Mohyeldin followed up by reading a recent statement by the deputy mayor of Jerusalem, who said last week that there’s a “wider strategy” of placing Jews throughout the eastern part of Jerusalem so as to achieve the larger goal of making Jerusalem a capital for Jewish people.
“How should Arabs who are living in Jerusalem interpret statements like this by the deputy mayor of this city?” Mohyeldin asked.
From there, the interview grew a bit more heated, with Regev complaining that Mohyeldin was constantly interrupting and pressing him to answer specific questions, something Regev felt the anchor didn’t do to his previous guest, Palestinian activist and writer Mohammed El-Kurd.
Mohyeldin, meanwhile, continued to press the ex-ambassador about inflammatory rhetoric from Israeli officials, such as the deputy mayor saying Palestinian activists should be “shot in the head.”

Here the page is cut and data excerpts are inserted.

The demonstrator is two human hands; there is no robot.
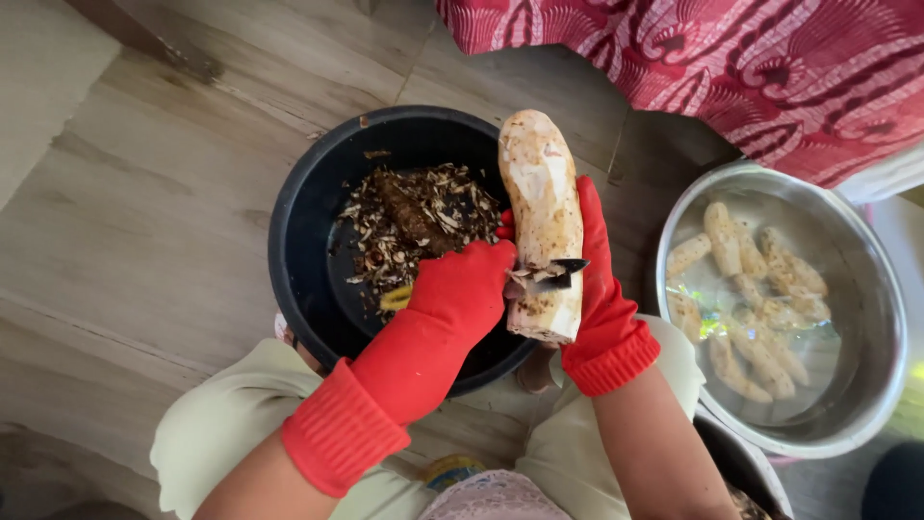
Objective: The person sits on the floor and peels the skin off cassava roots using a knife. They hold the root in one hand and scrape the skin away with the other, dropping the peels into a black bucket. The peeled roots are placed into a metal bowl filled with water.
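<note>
From my remote view, my right hand (602, 289) in its red rubber glove is wrapped around the long, pale, mostly peeled root (542, 207), fingers clamped behind it so I see only the glove's edge and cuff. The root stands nearly upright over the rim of the round black plastic basin (298, 260), its lower end hidden between both gloves. My left hand (462, 284), also gloved in red, is closed on a small dark-bladed knife (558, 270); the handle is buried in the fist and only the blade shows, lying against the root's lower part. Brown peelings (414, 217) lie heaped in the basin. To the right, a shiny metal bowl (871, 385) holds peeled pale roots (751, 289) in water; glare blurs them. Red patterned cloth (770, 67) is cut off at the top edge.
</note>
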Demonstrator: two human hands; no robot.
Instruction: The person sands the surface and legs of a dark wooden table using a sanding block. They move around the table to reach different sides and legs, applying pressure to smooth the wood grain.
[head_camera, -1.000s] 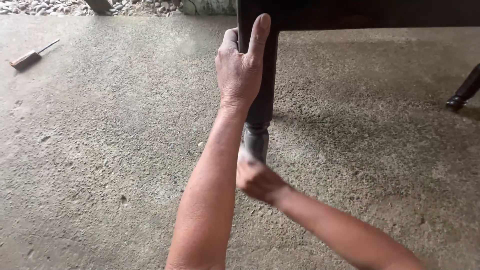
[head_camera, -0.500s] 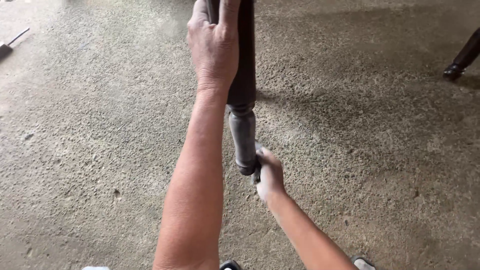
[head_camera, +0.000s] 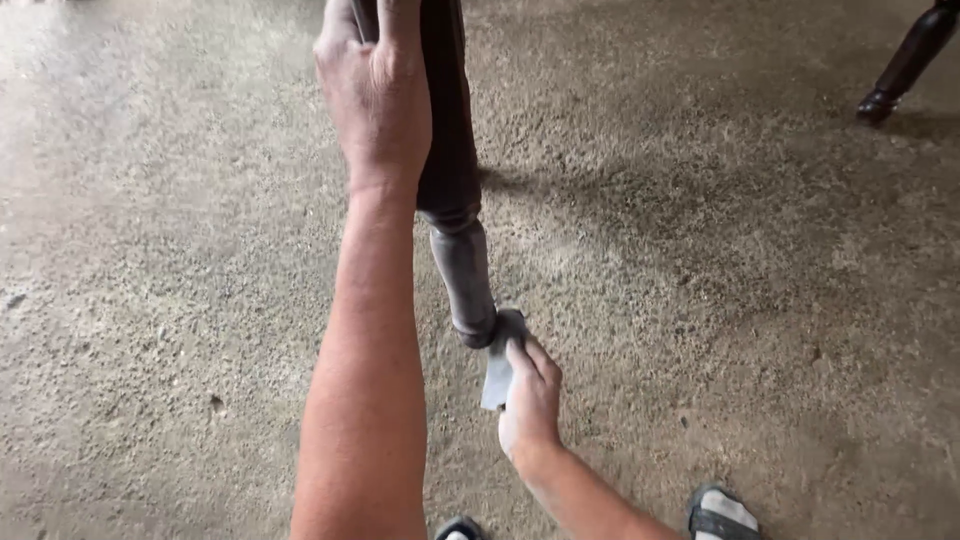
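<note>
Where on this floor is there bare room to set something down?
Bare concrete floor lies left of the left hand. More lies between the furniture leg and the far leg. It is crowded near the right hand, sandpaper and sandals.

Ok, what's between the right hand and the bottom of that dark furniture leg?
In the head view a small grey sheet, likely sandpaper, lies between them: the right hand presses it against the foot of the furniture leg. The left hand grips the leg higher up.
</note>
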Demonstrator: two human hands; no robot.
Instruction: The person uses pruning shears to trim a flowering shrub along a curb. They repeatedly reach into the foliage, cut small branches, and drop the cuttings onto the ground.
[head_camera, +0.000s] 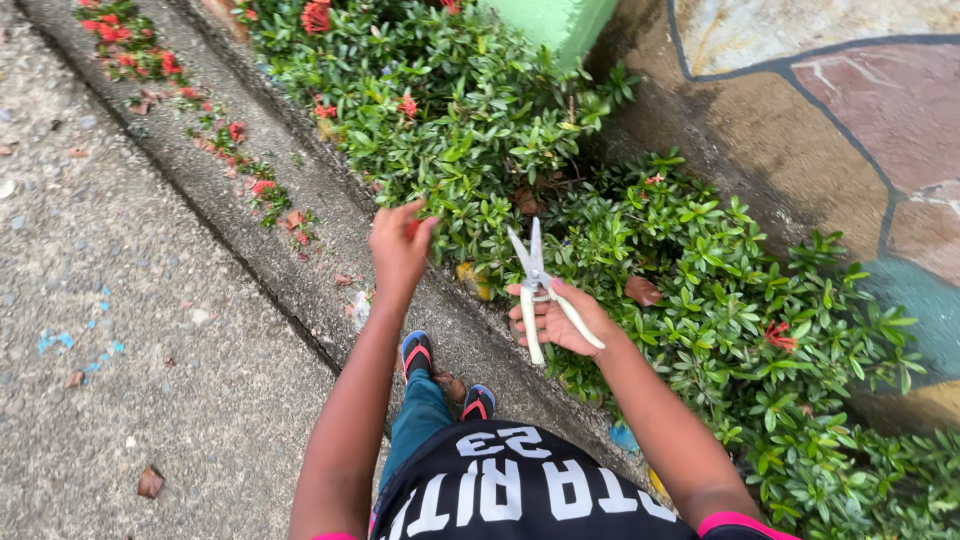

“To be fair, there were people demonstrating with Hamas flags. You know, Hamas calls for the murder of all Israelis. How am I supposed to see that? If you want to find extremists and say that represents Israel, you can do that,” Regev reacted.
“He’s the deputy mayor of Jerusalem. I’m not selecting a fringe element,” Mohyeldin shot back.
Eventually, the MSNBC host noted that the United Nations doesn’t recognize Israeli sovereignty over East Jerusalem, challenging Regev on whether or not he felt evictions of Palestinian families in the area were criminal.
“A spokesperson for the United Nations’ high commissioner said any actions in Jerusalem that are enforced that would ultimately evict Palestinian families under international humanitarian law may amount to a war crime,” Mohyeldin stated. “What do you say to the international community who does not recognize Israel’s sovereignty over East Jerusalem and says what you’re doing to families like Mohammed [El-Kurd] and others is possibly a war crime?”
Regev described this as the “politicization of international law” before blasting the U.N for its “anti-Israel agenda” and claiming the organization doesn’t “have a lot of legitimacy on the issue.” He also suggested Palestinians have no rightful claim to territory in Jerusalem since “Israel reunited the city in 1967” and, before that, the area was occupied by Jordanians and the British.
“We’re not going down the history lessons here because, as you mentioned, you don’t recognize Palestinian claims to their homes in 1948 Israel or East Jerusalem. You won’t allow them to use the same judicial process that you’re advocating for Israelis to use,” Mohyeldin pushed back.
“Don’t put words in my mouth,” Regev fired back. “I said what happened in 1948, that’s what you’re talking about here, I said there were almost a million Jews who were thrown out of their homes in the Arab countries.”
“There were less than that, Palestinian Arabs, who fled the fighting here,” he concluded. “And just as we made homes for the Jews, and my wife’s family were expelled from Syria, had that terrible journey on foot from Syria to Israel, we think it’s fair that the Arab world would accept their Arab brothers and sisters and integrate them. I think that’s fair history.”